The desire to Buy, Buy, Buy!!

So all the research shows that experiences make people happier than possessions. Once you own something, it slowly becomes old, used up, ratty or you just become used to seeing it- it doesn’t stay new and exciting for long. But an experience stays just as exciting in your memory as it was when you were actually doing it. So why is it, that even knowing this info and thinking that it makes sense, I still want to go out and buy, buy, buy? I love shopping. No, really- I love shopping. I could spend hours a day shopping- if I had the money- and enjoy it every day. I’m not what you would describe as a fashionista- though I do pay attention to trends and read a few fashion magazines a month- but I just love the thrill of searching out cute tops and dresses (ideally on sale) and shoes and bags and then trying them on and then coming home and styling them with other things I own in creative but still classic combos. I’m fortunate in that any store will have clothes that fit me and look good with a little tweak or two and I know many of the tricks to make a style flatter my figure. But still- buy clothes isn’t what experts recommend to make me happier long term, yet I still feel the pull of desire each time I’m driving by a shopping center.

I’m not the only person who does this, right?

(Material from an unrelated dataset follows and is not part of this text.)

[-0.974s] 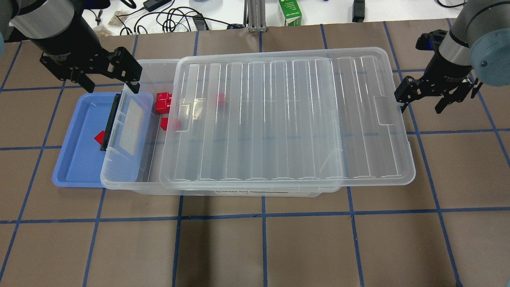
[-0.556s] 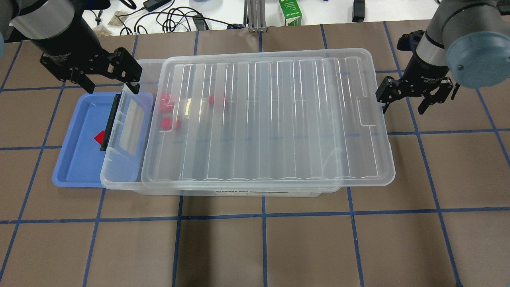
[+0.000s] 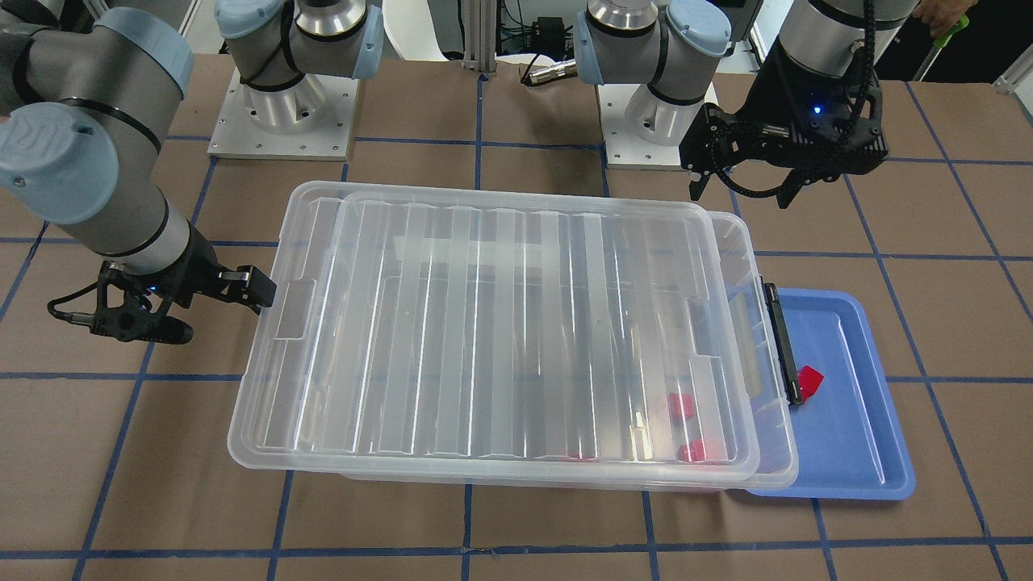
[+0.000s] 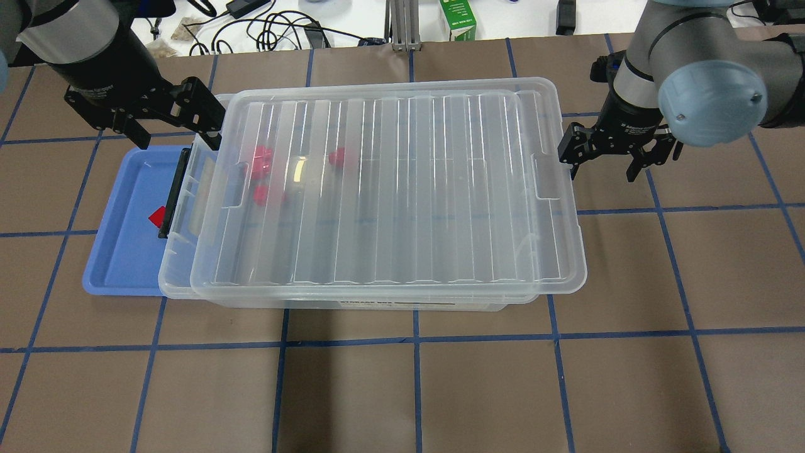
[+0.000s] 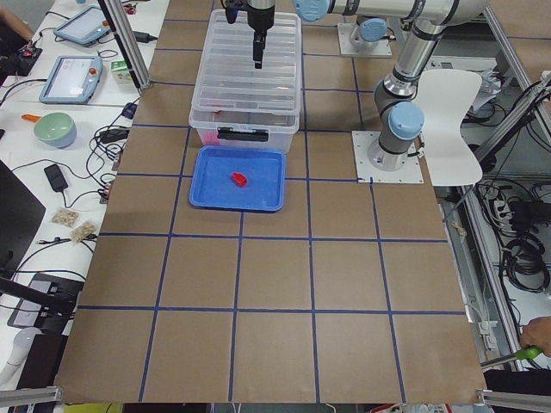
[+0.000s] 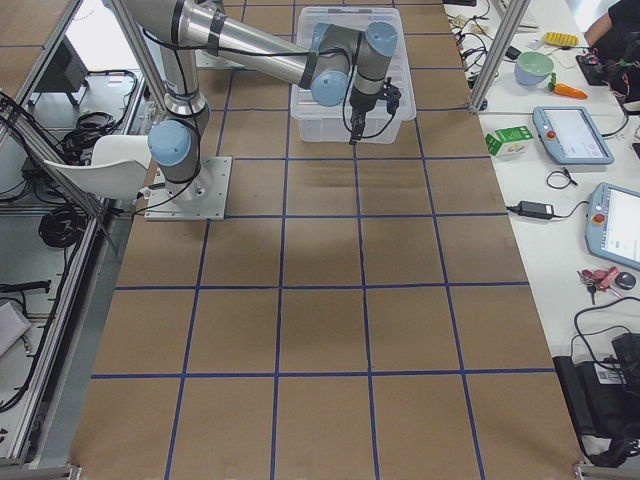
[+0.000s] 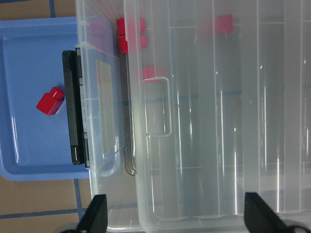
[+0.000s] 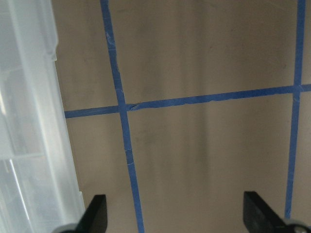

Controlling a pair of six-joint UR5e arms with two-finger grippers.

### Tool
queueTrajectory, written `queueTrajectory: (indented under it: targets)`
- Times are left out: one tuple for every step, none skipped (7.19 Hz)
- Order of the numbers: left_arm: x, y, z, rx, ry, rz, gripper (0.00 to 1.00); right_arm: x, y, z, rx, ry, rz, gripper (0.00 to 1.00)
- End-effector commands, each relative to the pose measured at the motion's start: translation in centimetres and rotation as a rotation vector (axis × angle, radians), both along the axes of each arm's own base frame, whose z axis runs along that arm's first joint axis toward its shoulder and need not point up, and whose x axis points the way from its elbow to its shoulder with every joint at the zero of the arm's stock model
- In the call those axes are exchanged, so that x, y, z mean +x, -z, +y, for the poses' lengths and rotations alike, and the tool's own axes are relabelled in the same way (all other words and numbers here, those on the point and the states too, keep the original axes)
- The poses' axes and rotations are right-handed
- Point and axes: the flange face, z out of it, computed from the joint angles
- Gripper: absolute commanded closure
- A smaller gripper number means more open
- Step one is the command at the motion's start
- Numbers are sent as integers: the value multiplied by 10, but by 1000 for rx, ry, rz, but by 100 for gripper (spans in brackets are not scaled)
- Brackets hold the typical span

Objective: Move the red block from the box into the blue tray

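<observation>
One red block lies in the blue tray at the box's left end; it also shows in the left wrist view. The clear box holds several more red blocks, seen blurred through its ribbed lid. The lid lies almost fully over the box, leaving a strip by the black latch bare. My left gripper is open and empty above the box's back left corner. My right gripper is open and empty, right beside the lid's right edge.
A green carton and cables lie beyond the table's back edge. The brown mat with blue tape lines stretches in front of the box. The arm bases stand behind it.
The lid has slid left over the box and now covers the red blocks inside. My right gripper has moved left with the lid's right edge. The left arm has not moved.
</observation>
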Motion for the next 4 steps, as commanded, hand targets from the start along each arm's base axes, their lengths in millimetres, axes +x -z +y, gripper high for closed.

My long term goals are much more centered around experiences and travel and doing stuff than buying stuff- although I do have a few big ticket, luxury items I would love to one day own (ahem, designer shoes…a motorcycle with heated hand grips…) but in general, my life list is more slanted towards things I want to see and do and places I want to visit. But why is it that my spending habits are much more tilted towards buying things? It could be that buying something is an immediate gratification while saving up to go on safari is delayed- perhaps very delayed in my case.  But I still know that going on safari one day will bring me more pleasure than ten pairs of designer shoes would. I suppose this just goes to show that perhaps I need practice in patience and to learn how to look forward to things for longer than I do now.

Home Again Home Again

So, now that I’m back from the (absolutely AMAZING) trip to Italy with my choir, I can’t wait to get back to Rome and spend some time there and really get to know the city.

Basically, as soon as I had spent five minutes walking around the Eternal City, I had already decided I was going to go back there in the fall…like, to live. Gulp.  Now, as a part time author/administrator/bunch of other little small gigs, I have more leeway to just up and move somewhere than most people. Which is, in large part, why I am determined to. Now is the time in my life when I can. I also have a supportive family, no children, and the blessing of no debt from student loans- as long as I can make enough money to meet my fairly basic needs, I can go wherever I want, whenever I want.

And I want to go to Rome.  The food, the artwork, the music the whole feel of the city amazed me- and amazingly, I felt at home there. I speak very little Italian, don’t gesture when I speak, am prone to running errands in sneakers and running shorts- things that make me basically the opposite of an Italian. But I do like to eat a lot of pasta and pizza and gelato, and drink red wine all the time, so I think I’ll fit in just fine.

Seriously, though, my entire goal with this blog is to try and find ways to see and appreciate the small and big good things in life. And, from the few days I spent there, I think Rome, and Italy in general, will be a great place for me to work on doing exactly that!

Pictures from the trip (including Croatia and Slovenia) will be up soon, as well as more details about the fall in Rome!